*** Opening Given information ***
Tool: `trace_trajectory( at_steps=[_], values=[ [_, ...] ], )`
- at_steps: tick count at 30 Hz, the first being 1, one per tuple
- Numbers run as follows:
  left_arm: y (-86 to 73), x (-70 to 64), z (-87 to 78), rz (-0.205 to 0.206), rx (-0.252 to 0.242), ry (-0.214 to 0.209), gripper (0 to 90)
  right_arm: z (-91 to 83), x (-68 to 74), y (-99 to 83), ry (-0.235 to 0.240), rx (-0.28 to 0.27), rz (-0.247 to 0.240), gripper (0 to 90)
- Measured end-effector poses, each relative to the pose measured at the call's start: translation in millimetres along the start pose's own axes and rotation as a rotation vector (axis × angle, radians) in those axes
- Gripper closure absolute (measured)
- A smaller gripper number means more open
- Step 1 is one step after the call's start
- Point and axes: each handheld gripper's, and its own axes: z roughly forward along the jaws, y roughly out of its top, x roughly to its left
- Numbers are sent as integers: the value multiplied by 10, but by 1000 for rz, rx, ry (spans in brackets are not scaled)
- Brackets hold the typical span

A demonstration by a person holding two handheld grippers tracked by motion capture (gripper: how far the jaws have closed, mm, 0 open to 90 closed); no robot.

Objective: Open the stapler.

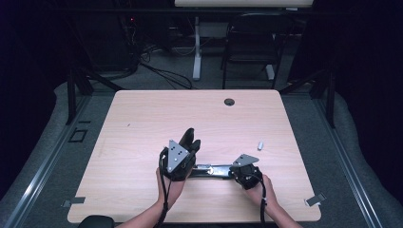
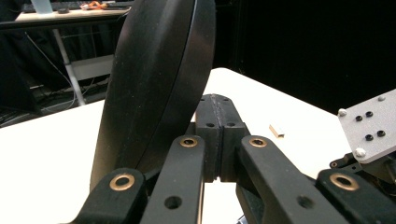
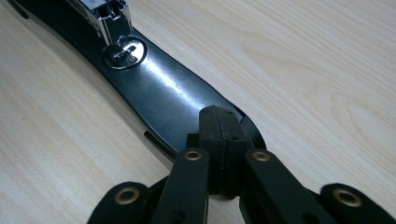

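The stapler [image 1: 211,170] lies open on the table [image 1: 142,118]. R gripper [image 3: 219,140] pinches its flat base, L gripper [image 1: 190,142] is closed beside the raised top. The top could snap down if L slips.

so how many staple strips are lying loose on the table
1. A small loose staple strip lies on the table, right of the stapler, beyond the right tongs. The hands may hide others.

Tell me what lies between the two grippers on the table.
In the high view, the flat black base of an opened stapler spans the stretch from the left gripper to the right gripper, with its metal staple channel lying on top.
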Motion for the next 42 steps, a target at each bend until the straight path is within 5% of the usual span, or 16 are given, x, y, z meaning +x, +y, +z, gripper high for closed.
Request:
trace_trajectory(
  at_steps=[42],
  values=[
    [3, 230, -216, -19, 11, 12, 899, 4, 3, 2, -3, -4, 5, 900]
  ],
)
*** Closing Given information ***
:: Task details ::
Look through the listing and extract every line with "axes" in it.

:: Exercise result ::
- Measured end-effector poses, each relative to the pose measured at the call's start: translation in millimetres along the start pose's own axes and rotation as a rotation vector (axis × angle, radians) in those axes
- Point and axes: each handheld gripper's, and its own axes: z roughly forward along the jaws, y roughly out of its top, x roughly to its left

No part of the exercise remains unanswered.